Exercise aim:
Write out the full listing again. Make no alterations.

Given information:
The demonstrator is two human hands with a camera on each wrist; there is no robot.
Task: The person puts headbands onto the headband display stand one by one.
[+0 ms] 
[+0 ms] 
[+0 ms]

Solution to the problem:
The demonstrator is two human hands with a camera on each wrist; there is no robot.
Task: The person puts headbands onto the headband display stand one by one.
[+0 ms] 
[+0 ms] 
[+0 ms]

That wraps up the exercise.